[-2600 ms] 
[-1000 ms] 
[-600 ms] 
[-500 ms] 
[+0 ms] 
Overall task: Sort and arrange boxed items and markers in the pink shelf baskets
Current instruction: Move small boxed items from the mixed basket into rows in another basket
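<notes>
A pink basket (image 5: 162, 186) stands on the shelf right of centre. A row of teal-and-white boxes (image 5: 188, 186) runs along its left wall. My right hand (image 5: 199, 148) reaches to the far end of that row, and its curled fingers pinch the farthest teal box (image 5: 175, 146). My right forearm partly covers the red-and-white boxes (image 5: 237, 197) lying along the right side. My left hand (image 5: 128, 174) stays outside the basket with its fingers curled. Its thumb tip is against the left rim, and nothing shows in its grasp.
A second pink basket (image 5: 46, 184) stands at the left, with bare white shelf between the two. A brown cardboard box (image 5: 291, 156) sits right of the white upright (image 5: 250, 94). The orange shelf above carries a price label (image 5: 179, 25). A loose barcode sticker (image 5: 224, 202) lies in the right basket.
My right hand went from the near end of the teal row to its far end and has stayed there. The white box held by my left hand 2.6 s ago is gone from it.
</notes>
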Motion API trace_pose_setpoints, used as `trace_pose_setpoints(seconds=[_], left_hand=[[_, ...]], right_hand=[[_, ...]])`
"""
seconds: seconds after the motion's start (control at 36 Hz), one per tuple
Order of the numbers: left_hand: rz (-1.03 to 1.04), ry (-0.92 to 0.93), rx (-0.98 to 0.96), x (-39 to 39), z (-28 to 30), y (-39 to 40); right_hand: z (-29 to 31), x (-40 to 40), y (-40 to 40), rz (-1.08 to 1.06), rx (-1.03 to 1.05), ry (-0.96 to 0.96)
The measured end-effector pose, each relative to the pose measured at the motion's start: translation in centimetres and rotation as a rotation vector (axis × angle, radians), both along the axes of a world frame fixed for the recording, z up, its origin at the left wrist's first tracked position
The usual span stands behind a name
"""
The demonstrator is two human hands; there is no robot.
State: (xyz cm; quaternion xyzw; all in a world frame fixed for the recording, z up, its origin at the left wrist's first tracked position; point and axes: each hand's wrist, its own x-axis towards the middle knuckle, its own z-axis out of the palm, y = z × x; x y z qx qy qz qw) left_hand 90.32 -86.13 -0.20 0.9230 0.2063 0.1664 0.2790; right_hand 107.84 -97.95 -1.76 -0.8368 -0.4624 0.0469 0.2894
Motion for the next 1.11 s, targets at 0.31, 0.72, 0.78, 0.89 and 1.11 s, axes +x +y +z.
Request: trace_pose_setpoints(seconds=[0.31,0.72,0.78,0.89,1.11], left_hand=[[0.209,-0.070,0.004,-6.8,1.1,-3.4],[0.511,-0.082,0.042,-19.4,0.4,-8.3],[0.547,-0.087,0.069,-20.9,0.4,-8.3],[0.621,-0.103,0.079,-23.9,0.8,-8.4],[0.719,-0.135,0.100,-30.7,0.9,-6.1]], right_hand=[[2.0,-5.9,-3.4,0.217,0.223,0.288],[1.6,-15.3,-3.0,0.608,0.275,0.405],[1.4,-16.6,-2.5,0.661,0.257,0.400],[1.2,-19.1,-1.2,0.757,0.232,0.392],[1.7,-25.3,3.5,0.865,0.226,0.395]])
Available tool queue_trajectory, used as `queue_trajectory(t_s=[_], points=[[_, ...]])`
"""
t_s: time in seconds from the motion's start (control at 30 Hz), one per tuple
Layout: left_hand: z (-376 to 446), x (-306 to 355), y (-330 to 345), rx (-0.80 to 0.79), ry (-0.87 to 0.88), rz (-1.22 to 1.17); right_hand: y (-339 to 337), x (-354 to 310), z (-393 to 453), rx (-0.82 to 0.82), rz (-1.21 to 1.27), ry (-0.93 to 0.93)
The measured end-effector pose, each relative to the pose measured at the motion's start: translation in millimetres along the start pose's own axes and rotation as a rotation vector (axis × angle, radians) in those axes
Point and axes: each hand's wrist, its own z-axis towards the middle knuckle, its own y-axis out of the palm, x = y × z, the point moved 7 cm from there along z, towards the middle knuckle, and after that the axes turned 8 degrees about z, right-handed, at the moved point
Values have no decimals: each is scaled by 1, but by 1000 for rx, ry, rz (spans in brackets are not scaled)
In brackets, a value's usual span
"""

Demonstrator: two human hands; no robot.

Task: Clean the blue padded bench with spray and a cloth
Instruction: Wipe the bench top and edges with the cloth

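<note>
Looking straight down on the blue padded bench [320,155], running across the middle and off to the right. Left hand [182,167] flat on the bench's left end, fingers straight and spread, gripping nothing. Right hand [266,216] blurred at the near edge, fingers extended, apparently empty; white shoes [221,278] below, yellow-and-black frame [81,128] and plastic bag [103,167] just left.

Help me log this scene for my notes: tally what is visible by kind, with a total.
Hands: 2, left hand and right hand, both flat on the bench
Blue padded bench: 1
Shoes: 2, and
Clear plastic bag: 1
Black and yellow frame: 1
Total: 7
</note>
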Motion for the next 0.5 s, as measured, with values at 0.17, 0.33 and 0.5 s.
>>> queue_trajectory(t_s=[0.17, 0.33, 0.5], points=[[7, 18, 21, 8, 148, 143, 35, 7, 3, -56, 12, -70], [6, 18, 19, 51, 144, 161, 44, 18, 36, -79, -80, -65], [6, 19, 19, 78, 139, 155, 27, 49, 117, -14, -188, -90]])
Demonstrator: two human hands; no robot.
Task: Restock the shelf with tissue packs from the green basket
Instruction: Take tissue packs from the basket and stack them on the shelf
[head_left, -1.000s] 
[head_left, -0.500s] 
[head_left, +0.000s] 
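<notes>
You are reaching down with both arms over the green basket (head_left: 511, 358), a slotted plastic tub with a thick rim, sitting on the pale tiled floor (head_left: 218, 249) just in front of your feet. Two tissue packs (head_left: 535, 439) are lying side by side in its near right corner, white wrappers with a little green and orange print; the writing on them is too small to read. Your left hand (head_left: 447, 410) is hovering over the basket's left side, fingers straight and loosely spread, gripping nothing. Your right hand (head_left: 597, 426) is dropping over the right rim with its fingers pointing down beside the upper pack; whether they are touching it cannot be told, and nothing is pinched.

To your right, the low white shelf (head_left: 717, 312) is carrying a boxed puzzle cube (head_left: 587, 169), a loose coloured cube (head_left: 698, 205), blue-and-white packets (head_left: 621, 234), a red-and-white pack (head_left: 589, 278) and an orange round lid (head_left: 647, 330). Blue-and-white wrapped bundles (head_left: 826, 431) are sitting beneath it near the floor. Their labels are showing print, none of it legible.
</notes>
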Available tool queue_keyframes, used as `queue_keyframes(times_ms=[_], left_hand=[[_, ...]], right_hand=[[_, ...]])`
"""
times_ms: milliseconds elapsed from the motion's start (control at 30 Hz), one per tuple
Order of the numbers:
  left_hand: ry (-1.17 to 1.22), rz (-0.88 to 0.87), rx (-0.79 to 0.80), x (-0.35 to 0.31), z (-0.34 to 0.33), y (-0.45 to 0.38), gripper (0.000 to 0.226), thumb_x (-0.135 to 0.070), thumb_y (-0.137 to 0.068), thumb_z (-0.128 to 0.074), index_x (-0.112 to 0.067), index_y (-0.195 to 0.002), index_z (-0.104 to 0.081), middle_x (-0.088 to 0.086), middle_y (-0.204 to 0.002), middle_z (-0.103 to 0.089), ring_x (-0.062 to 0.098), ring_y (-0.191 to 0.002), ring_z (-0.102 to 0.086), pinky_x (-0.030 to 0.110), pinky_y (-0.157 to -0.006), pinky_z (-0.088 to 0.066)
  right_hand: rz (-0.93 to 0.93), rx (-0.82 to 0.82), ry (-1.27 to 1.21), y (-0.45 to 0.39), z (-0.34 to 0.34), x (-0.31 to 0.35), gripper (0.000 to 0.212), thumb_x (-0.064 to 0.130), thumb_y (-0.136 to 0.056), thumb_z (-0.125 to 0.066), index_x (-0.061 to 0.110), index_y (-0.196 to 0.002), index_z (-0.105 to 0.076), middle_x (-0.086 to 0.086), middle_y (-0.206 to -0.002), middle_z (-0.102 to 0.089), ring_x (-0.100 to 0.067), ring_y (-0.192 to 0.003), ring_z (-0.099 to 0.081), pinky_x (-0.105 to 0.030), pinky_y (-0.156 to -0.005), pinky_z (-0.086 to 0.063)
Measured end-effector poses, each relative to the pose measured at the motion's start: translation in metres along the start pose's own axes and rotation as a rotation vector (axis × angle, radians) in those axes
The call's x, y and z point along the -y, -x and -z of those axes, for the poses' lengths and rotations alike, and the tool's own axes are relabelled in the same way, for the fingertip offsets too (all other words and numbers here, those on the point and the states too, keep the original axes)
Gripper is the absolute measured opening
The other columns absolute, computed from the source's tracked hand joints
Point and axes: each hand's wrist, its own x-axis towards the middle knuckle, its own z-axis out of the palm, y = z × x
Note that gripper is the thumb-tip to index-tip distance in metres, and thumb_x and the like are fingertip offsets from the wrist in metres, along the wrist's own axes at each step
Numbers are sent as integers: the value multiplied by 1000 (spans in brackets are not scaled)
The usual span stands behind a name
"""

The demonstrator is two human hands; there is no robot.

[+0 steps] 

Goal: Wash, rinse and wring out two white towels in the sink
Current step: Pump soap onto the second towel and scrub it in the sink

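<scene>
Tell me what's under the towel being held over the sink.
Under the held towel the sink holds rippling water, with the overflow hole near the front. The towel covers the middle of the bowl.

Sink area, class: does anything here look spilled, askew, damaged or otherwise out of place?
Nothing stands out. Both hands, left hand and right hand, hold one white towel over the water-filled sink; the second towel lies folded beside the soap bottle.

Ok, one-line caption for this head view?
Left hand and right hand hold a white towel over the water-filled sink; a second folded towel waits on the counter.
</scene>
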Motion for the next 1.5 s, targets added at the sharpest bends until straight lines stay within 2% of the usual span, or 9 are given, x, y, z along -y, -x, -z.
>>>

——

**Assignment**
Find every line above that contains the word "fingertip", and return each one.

**Result**
The call's x, y and z point along the -y, -x and -z of those axes, for the poses' lengths and rotations alike, and the tool's own axes are relabelled in the same way, for the fingertip offsets too (all other words and numbers here, those on the point and the states too, keep the original axes)
Note that gripper is the thumb-tip to index-tip distance in metres, and thumb_x and the like are fingertip offsets from the wrist in metres, along the wrist's own axes at each step

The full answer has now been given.